Quote all entries in full, exactly.

(Recorded data)
[Start of section]
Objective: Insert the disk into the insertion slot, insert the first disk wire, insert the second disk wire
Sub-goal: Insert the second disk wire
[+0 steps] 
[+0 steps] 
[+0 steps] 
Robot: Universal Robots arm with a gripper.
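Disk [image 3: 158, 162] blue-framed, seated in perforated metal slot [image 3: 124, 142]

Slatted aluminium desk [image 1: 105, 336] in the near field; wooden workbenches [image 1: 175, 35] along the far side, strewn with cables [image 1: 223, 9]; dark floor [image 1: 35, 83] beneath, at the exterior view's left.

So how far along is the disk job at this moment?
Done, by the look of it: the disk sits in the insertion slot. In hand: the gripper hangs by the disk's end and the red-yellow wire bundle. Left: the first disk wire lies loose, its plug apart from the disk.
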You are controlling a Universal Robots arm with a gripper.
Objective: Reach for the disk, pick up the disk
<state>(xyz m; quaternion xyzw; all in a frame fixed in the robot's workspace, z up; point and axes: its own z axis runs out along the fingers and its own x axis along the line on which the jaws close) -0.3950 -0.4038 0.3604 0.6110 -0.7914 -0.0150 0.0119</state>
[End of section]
** RESULT FOR THIS EXERCISE **
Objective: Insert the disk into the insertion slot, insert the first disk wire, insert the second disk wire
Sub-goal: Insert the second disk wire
[+0 steps] 
[+0 steps] 
[+0 steps] 
Robot: Universal Robots arm with a gripper.
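Disk [image 3: 158, 162] blue-framed, seated in perforated metal slot [image 3: 124, 142]

Slatted aluminium desk [image 1: 105, 336] in the near field; wooden workbenches [image 1: 175, 35] along the far side, strewn with cables [image 1: 223, 9]; dark floor [image 1: 35, 83] beneath, at the exterior view's left.

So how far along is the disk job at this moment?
Done, by the look of it: the disk sits in the insertion slot. In hand: the gripper hangs by the disk's end and the red-yellow wire bundle. Left: the first disk wire lies loose, its plug apart from the disk.
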You are controlling a Universal Robots arm with a gripper.
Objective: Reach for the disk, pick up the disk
<state>(xyz m; quaternion xyzw; all in a frame fixed in the robot's workspace, z up; point and axes: its own z axis runs out along the fingers and its own x axis along the line on which the jaws close) -0.3950 -0.4038 0.3604 0.6110 -0.7914 -0.0150 0.0119</state>

No more work remains in this exercise.